TV Series Review: Kingdom (S1) (2019), Abra-cadaver…This Korean Period Zombie Series Hits a Bone Run

Prior to watching this my wifey and I saw Rampant, also a Korean period zombie movie set in the Joseon Dynasty. This one bored us to death. It made us so sleepy that we turned in at 1030pm. That NEVER happens.

Then we gave Netflix’s Kingdom a whirl because I read that it is written by Kim Eun-hee who wrote the compelling Signal (2016), one of the best things that happened that year. A few minutes into it we realised the story is practically the same as Rampant – court intrigue, some power hungry scumbag wants to rule the kingdom, a prince who is still wet behind his ears; all this right smack in the middle of a zombie apocalypse. But the similarities end here.

Kingdom does everything right. The humour never feels forced, characters lift off the screen and those damn zombies are the killer. The great zombie movies always know how to capture a microcosm of society, from the cowards to the heroes, and make it fun.
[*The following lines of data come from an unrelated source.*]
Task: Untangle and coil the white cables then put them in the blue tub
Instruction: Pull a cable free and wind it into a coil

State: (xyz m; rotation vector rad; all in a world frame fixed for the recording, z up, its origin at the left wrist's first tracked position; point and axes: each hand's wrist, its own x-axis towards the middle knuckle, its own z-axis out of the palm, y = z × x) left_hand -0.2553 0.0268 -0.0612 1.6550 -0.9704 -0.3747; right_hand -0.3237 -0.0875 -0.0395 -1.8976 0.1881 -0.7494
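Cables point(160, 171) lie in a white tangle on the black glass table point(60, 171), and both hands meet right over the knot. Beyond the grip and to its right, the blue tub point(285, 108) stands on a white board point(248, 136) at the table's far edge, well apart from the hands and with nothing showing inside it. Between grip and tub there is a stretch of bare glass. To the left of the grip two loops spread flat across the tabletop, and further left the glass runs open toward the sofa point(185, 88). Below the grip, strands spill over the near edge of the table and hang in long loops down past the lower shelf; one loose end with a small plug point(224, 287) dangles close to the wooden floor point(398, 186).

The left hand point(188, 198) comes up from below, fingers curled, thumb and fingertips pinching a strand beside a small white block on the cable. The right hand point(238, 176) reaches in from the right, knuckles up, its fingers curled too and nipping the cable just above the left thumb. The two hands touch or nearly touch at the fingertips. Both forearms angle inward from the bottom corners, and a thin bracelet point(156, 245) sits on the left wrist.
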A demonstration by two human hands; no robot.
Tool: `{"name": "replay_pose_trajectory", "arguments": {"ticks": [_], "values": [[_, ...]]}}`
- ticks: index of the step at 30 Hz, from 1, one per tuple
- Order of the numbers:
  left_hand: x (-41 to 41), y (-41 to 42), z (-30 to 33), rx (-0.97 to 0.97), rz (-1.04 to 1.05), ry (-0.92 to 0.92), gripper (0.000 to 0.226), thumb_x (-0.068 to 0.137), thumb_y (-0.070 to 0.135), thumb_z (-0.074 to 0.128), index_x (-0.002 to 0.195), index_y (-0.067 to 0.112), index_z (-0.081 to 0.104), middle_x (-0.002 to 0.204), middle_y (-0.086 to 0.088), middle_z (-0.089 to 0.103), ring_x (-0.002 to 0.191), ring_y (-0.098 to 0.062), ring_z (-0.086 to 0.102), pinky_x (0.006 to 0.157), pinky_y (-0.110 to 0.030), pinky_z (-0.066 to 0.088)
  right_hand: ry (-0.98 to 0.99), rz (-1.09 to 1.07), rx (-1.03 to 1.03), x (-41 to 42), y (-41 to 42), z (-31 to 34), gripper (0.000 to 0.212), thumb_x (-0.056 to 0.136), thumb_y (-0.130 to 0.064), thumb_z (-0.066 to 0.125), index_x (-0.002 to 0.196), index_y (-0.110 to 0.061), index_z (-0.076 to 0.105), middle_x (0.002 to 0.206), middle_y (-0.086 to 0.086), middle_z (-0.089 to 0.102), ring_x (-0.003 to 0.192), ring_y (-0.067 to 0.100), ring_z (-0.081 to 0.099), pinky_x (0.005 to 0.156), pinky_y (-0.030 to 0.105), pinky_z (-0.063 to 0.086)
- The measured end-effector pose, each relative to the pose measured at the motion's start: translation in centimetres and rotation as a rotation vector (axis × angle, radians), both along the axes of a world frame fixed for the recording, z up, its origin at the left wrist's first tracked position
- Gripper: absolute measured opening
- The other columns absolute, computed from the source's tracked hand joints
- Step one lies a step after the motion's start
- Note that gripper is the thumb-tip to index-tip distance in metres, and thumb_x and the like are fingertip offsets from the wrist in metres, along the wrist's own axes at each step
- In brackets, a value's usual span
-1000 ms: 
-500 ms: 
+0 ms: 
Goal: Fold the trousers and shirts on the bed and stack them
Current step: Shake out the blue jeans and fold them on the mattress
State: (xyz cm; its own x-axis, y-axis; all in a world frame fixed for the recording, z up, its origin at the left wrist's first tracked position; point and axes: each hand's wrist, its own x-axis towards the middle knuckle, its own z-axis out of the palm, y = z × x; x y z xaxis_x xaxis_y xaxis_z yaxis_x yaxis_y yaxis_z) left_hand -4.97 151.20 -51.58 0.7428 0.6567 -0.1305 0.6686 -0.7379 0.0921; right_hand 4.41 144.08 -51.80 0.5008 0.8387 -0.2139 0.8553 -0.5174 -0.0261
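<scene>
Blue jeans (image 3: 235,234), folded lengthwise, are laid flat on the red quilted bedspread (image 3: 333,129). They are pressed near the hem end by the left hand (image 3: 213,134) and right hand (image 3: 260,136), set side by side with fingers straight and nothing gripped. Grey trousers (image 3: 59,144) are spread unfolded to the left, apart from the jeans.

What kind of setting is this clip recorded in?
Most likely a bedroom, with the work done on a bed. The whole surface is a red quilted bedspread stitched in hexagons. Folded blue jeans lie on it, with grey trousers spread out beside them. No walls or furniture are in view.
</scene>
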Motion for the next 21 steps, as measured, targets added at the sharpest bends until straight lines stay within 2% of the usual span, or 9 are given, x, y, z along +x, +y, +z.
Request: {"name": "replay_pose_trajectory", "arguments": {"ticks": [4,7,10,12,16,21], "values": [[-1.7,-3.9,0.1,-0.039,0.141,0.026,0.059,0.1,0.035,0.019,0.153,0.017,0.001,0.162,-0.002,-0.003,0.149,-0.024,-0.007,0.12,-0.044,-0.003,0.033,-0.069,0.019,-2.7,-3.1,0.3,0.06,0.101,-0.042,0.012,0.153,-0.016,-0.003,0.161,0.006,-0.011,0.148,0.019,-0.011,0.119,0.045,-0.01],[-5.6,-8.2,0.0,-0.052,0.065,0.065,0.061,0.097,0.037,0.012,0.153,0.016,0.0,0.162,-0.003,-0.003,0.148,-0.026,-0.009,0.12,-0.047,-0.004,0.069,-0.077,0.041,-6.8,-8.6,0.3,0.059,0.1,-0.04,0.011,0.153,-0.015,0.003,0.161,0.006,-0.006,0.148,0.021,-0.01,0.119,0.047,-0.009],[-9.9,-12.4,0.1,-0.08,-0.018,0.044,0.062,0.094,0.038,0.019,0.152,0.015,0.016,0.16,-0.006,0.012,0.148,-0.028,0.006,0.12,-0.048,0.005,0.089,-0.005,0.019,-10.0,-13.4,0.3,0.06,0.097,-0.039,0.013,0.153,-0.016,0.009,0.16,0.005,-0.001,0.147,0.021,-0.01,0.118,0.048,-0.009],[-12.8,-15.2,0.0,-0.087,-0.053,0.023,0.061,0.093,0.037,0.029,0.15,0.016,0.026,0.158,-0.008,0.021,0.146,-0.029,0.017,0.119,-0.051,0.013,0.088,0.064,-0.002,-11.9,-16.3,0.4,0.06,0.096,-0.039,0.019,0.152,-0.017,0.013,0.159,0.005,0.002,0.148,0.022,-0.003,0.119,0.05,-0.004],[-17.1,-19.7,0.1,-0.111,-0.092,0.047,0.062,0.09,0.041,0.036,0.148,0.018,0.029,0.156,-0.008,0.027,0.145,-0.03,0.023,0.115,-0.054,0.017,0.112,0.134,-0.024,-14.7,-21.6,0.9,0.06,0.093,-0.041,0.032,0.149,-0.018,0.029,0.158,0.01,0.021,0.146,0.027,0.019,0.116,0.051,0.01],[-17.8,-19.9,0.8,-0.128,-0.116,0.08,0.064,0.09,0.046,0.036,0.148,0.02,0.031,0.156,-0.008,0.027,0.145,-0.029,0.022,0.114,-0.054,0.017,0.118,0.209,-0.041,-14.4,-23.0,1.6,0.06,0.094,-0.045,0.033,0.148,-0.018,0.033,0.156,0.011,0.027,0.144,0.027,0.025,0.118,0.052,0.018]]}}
Kingdom has that in spades. Every episode shows you the basest of human behaviour and also the best.

The visuals are great. The locations are stunning. The zombies are incredible to behold. The premise of how they come to be is horrific. To tell you more is to spoil the fun for you.



I enjoyed the crown prince’s arc. Like the prince in Rampant, he gradually learns the ways of a good king by caring for the weak and developing a mind of a military strategist.

The scenes of zombie carnage are superbly set-up and shot. Pathos is never in short supply and unlike Rampant we actually care for the characters here.

However, the zombies rightfully take centrestage. The physics of their movement, the singularity of their feral desire and their physical look, all outstanding.

There are only 6 episodes in the first season and it ends with a cliffhanger that gives the saturated genre a good kick in the butt. 

You know I can’t recommend Rampant at all, but watching it before you see Kingdom will show you how everything can go wrong even if you have an amazing story premise. Then you will begin to understand and marvel at the mechanics in the crafting of a good zombie entertainer.